When rolling back to snapshots containing the db.lck file, pacman incorrectly assumes the database is still locked, preventing further operations.

Solution

This PR adds an optional feature to automatically remove pacman's lock file after rollback:

  1. New Configuration Option:

    # Optional: Uncomment and set directory to mount new subvolume for post-rollback operations
    # Enables automatic removal of pacman lock file in new snapshots
    # Example: 
    # mountpoint_newsubvol = /mnt/snapper-rollback/btrfs_newsubvol

    Users enable the feature by uncommenting and configuring this option

  2. Automatic Post-Rollback Processing:

    • Mounts newly created subvolume in RW mode to temporary directory
    • Checks for and deletes /var/lib/pacman/db.lck if present
    • Unmounts temporary mount point
    • Full dry-run mode support
  3. Safe Implementation:

    • Error handling: Catches and logs all operation exceptions
    • Resource cleanup: Ensures temporary mount point is always unmounted
    • Graceful degradation: Skips operation if option not configured

Tested btrfs Layout

├── @
├── @snapshots
└── @var_log

(Matches Arch Wiki recommended layout)

User Benefits

  • Fixes pacman unavailability after rollback
  • Maintains snapper-rollback's elegance and efficiency
  • Optional feature doesn't disrupt existing workflows
  • Clear logging provides operation status feedback

This feature seamlessly resolves compatibility issues between snapshot rollback and pacman's lock mechanism while preserving snapper-rollback's simplicity and reliability.

@jrabinow
Copy link
Owner

jrabinow commented Jun 8, 2025

Hey @rankaiyx thank you for the contribution and for the very clear description of both the problem and the solution you came up with.

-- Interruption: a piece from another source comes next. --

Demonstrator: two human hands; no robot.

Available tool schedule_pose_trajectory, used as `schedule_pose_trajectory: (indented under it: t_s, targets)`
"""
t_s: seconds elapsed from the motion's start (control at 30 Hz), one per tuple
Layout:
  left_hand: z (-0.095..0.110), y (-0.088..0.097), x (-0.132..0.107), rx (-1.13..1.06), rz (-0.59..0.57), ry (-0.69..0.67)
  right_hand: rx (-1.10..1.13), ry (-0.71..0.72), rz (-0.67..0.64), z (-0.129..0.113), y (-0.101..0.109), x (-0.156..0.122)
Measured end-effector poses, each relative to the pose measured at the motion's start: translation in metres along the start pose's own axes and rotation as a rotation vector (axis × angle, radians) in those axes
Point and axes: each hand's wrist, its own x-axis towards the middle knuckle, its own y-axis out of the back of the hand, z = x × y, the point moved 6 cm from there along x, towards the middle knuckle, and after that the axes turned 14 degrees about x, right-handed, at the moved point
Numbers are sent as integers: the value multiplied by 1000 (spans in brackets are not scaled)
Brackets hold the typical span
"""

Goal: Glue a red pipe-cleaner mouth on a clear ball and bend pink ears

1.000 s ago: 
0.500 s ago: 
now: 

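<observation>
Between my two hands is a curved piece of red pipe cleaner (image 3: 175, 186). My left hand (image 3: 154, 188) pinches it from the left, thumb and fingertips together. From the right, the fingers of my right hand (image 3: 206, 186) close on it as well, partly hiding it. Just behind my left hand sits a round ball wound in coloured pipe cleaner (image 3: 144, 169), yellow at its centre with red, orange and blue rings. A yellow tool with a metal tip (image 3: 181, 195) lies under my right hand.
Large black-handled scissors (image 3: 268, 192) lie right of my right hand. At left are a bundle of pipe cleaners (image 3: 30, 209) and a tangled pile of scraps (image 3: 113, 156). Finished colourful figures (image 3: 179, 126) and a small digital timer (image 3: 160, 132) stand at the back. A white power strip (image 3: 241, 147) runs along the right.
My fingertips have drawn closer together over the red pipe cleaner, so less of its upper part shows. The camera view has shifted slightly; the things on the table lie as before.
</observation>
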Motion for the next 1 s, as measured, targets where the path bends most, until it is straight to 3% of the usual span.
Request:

I previously got a request for this here which I rejected on the grounds of script robustness and simplicity. Since you're the second person to request this exact feature, let's take a closer look.

  1. this script is still meant to be robust through simplicity
  2. this script also runs on other OSes than arch, see spiral-linux based on Debian, it also got some interest from gecko-linux at one point (which is based on openSuse). The script should keep supporting them - which it will given that the feature needs to be explicitly enabled 🙇 👍
  3. rather than adding file-specific hardcoded support in the script, I think it would be better to not include the lock in the snapshot when it's created. It looks like excluding /var is not recommended
  4. better would be if snap-pac could create the snapshot before the lockfile is in place (would require changes to pacman, and those people know what they're doing) or it could delete the lockfile right after creating the snapshot. I would suggest making a feature request or a PR on snap-pac since the root cause lies with the timing of its snapshot creation
  5. my instinct is that the simplest solution here from an engineering perspective is for people with specific needs to write their own wrapper script which calls snapper-rollback, then cleans up whatever is needed, since this may vary across distros. A good place for the wrapper script could be /usr/local/bin
  6. simplicity from an engineering perspective is not always simplicity from an end-user's perspective

I'd therefore like to suggest the following tradeoff:

  • we add a new section to the config file, as follows:
[sanitize]
enabled = false
paths =
    /var/lib/pacman/db.lck
    /var/cache/foo/temp.lock

The entire section is optional. Assuming it is present, the enabled field is optional as well.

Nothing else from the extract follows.